[Task goal]: You are asked to reproduce the listing exactly and to omit its pictures.

START Information provided

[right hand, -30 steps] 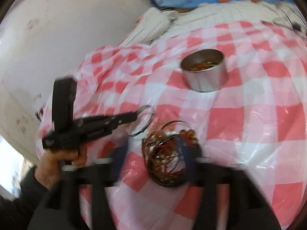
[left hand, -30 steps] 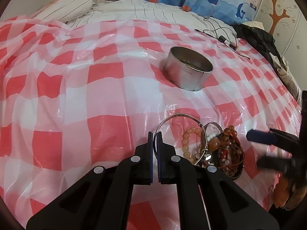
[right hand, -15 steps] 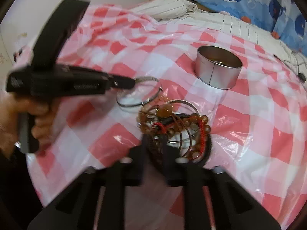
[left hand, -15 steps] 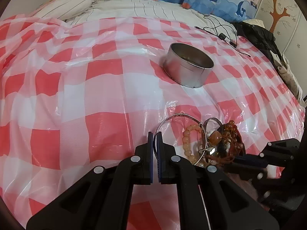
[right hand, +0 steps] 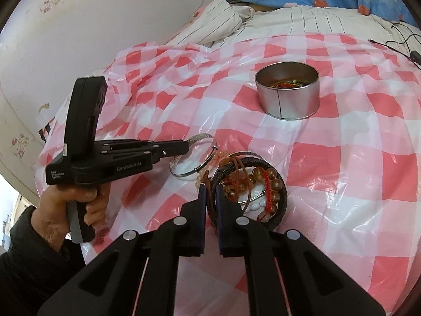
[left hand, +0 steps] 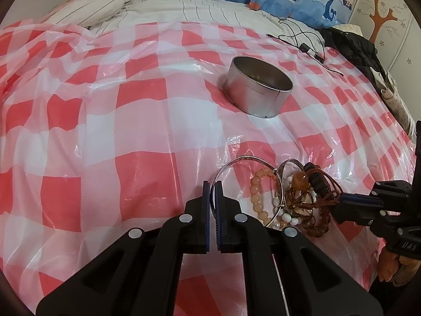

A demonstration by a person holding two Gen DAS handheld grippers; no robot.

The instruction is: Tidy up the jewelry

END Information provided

[Answer box]:
[right hand, -30 steps] 
[left hand, -30 steps] 
[right hand, -15 steps] 
[left hand, -15 steps] 
[right hand, +0 steps] 
[left hand, +0 steps] 

A demonstration by a person holding two Gen DAS handheld grippers; no robot.

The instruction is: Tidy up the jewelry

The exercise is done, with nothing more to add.